2007-11-14 04:42:30 · 19 answers · asked by Ana C pisces1976 4 in Family & Relationships Weddings

19 answers

$100 is very generous. Did you receive a thank you card? If not, there's a chance the card and money were stolen, and they think you didn't give them anything.

Either way, call and leave a message saying you're feeling as though you may have offended, and you don't know why, but you'd love to hear back from them.

2007-11-14 04:48:03 · answer #1 · answered by monicanena 5 · 14 0

There is no right or wrong answer to, "Should I call her?". If you want to call, do it. Clearly, you are bothered by the fact that you had a close relationship with your husband's cousin and now do not. In addition, you have questions as to why she has been unavailable to you.

You did not indicate whether you had tried to contact her in the past 14 months. If you have, and she has not responded, maybe it's not worth pursuing. On the other hand, if you have not made any effort to be in touch with her since her wedding day, she may be wondering where you have been and why you have not called.

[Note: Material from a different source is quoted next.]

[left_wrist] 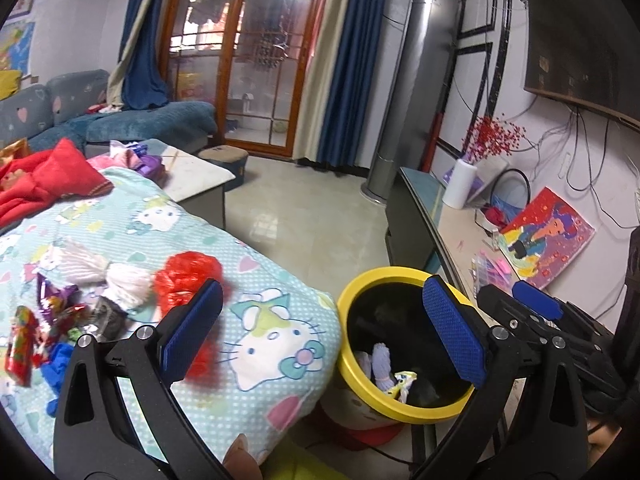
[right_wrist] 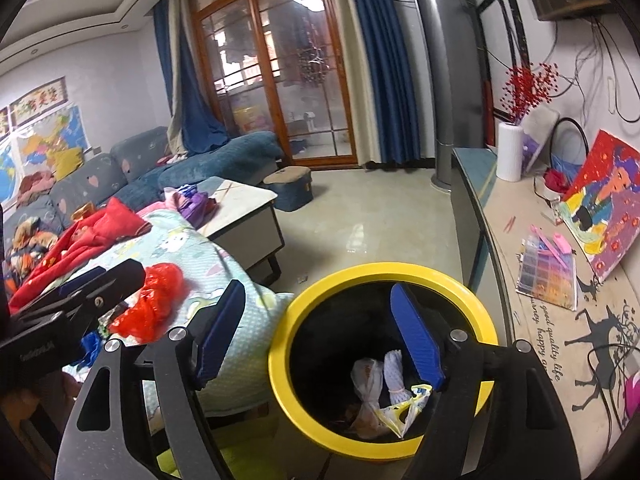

Perhaps she has been unavailable because she has a husband where she did not before when you were close. Maybe she has been juggling more commitments than she can manage well since getting married. There may be many people expecting attention, for example, her family, his family, hubbie, work etc., and she can not divide her time in a way to please everyone. Since there is a rift between you, she may not be interested in accommodating you and your needs when she might not know why you have been unavailable to her.

Life is too short to not make the effort to mend relationships with those about whom you care. Does it matter who approaches whom first if the end result is resumption of a relationship that was very satisfying and that you seem to miss. Clearly, it is better to seek clarification about how you and she became distant from the cousin herself rather than trying to "read her mind" from a distance and assume the rift is because of a wedding gift. You may find she has had the same questions about what happened to your relationship and had also been reluctant to get in touch with you.

Good luck!

2007-11-14 13:22:18 · answer #2 · answered by Anonymous · 3 0

First off, $100 is a very generous gift from you, especially since you were financially strapped at the time. I know if I couldn't have afforded it, then I certainly wouldn't have done it.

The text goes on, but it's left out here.